Task goal: Would you please transcribe the entire listing exactly?

Exercise data:
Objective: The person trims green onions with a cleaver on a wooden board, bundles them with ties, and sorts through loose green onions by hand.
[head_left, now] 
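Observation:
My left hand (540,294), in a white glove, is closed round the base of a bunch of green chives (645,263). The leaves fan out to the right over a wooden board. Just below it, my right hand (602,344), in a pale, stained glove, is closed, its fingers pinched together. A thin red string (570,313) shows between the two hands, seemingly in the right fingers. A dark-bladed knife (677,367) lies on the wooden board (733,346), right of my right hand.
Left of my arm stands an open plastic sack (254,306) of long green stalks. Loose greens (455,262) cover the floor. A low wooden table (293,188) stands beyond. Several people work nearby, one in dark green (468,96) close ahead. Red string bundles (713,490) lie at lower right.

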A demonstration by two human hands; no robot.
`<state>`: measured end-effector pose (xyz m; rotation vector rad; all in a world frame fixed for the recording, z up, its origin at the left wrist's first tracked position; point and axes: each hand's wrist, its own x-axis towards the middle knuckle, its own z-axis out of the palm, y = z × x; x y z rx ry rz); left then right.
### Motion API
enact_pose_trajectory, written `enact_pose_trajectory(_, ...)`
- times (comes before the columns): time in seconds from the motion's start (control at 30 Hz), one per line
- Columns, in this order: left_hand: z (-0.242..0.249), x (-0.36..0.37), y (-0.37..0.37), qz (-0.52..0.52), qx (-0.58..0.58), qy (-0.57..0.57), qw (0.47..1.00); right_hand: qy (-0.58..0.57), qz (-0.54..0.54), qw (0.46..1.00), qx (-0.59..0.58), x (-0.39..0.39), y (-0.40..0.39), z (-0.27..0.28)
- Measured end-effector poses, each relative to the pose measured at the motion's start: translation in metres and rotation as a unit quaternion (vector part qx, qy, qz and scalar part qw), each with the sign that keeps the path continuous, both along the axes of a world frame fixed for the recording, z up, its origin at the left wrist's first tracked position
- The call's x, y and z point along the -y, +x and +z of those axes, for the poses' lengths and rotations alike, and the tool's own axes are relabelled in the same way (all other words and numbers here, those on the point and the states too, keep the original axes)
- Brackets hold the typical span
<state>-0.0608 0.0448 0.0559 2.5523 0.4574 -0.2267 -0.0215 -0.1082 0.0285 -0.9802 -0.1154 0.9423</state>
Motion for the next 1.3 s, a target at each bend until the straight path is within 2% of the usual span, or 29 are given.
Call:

Response to this exercise:
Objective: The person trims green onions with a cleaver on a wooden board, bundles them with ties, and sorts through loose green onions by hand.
[head_left, now] 
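Observation:
My left hand (540,294), in a white glove, is closed round the base of a bunch of green chives (645,263). The leaves fan out to the right over a wooden board. Just below it, my right hand (602,344), in a pale, stained glove, is closed, its fingers pinched together. A thin red string (570,313) shows between the two hands, seemingly in the right fingers. A dark-bladed knife (677,367) lies on the wooden board (733,346), right of my right hand.
Left of my arm stands an open plastic sack (254,306) of long green stalks. Loose greens (455,262) cover the floor. A low wooden table (293,188) stands beyond. Several people work nearby, one in dark green (468,96) close ahead. Red string bundles (713,490) lie at lower right.
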
A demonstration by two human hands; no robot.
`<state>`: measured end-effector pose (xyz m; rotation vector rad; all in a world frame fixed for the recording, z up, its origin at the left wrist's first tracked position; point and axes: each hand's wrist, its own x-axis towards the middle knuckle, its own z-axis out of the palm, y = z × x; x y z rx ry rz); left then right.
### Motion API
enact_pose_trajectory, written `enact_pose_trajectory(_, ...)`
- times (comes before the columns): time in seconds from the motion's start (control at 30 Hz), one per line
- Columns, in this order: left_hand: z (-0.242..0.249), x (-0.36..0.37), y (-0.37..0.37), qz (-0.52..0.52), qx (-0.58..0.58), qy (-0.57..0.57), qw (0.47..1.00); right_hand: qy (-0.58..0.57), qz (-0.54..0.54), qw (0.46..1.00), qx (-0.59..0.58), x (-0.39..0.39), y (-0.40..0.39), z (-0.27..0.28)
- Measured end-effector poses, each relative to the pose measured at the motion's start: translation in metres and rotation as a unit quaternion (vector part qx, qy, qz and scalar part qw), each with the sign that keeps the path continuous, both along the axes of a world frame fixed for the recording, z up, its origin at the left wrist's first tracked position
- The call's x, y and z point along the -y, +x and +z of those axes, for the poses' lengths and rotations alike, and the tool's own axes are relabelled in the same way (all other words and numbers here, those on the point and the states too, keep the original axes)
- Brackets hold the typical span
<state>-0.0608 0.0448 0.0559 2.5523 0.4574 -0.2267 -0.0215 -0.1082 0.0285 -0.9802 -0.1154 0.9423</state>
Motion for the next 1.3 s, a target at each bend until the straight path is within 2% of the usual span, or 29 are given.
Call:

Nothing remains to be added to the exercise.